Unfortunately, societal bias also propagates into medical practices. A study by Haesler et al., 2016 shows how a majority of medical practitioners consider older people's sexuality outside their area of practice. In fact, medical practitioners may not recommend aggressive treatments or set aside certain symptoms labeling "it's just age". One should be cognizant of such involuntary ageism in their interaction. To make matter worse 80% of older adults are embarrassed to approach their physicians to have an informed conversation.
Doctors play a vital role in orienting patients. Obtaining a detailed patient history is essential for maintaining a non-judgmental stance throughout the process. For men, various treatments include vacuum erection devices, Intracavernosal injection therapy, or penile prosthesis implants, with pharmaceuticals such as Viagra, Cialis, or Stendra being effective options.
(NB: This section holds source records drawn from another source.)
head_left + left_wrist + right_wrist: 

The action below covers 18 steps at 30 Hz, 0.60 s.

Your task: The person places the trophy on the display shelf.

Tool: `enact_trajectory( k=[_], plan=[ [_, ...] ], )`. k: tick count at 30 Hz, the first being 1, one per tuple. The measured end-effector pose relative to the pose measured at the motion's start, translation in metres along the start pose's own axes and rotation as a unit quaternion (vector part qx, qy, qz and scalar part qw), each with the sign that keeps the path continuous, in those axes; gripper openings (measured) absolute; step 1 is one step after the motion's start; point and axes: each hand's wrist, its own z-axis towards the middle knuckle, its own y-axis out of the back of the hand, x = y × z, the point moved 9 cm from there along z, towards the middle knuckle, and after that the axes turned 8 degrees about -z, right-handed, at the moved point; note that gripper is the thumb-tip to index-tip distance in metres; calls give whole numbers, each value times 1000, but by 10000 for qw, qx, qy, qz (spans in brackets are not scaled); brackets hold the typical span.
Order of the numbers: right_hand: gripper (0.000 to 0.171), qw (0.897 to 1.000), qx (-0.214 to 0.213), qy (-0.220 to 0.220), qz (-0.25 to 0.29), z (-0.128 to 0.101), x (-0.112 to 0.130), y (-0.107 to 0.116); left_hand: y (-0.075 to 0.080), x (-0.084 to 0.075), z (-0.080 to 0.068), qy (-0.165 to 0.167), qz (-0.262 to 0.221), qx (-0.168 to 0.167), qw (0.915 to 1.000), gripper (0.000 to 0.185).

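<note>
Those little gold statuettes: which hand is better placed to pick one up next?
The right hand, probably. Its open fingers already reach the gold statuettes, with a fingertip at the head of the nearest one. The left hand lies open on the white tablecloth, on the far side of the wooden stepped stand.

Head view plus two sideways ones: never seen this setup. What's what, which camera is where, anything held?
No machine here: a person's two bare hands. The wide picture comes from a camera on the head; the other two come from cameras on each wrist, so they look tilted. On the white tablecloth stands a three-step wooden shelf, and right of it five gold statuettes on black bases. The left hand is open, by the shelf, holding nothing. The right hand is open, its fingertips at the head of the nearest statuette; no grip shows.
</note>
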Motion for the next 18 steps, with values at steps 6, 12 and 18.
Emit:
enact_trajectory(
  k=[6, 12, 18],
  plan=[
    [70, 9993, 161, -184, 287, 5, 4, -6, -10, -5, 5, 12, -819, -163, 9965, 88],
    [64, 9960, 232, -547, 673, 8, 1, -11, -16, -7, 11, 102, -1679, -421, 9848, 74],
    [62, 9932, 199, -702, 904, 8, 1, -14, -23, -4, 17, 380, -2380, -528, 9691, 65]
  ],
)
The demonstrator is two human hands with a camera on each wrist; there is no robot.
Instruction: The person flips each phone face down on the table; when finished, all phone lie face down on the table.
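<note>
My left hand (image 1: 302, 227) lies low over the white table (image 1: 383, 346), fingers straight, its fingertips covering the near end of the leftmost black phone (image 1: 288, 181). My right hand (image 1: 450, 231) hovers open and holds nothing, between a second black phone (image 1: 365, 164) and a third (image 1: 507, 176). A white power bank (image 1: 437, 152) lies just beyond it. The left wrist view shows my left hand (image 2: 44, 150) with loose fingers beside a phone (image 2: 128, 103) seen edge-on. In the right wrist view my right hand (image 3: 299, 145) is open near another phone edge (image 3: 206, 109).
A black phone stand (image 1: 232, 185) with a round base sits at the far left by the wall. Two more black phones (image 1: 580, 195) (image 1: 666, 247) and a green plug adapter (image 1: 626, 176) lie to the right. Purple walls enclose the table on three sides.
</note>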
For women, the FDA has approved Addyi and Vyleesi, which treat low sexual desire caused by lower estrogen levels. Treatment strategies for the lack of vaginal lubrication include lubricants, warm baths before intercourse, and topical lidocaine. Estrogen and progesterone replacement therapy have also been found to enhance sexual activity.
Yoga and regular Kegel exercises are simple yet effective workouts that strengthen the pelvic floor and may assist with orgasms, benefiting both men and women. This also helps to maintain overall stamina leading to better sexual relationships.
Sexuality is still an essential part of a human's life as they enter the last years of it, and with the right contention, information, guidance, and medications it is possible to adjust and succeed at the challenges one faces when navigating through it.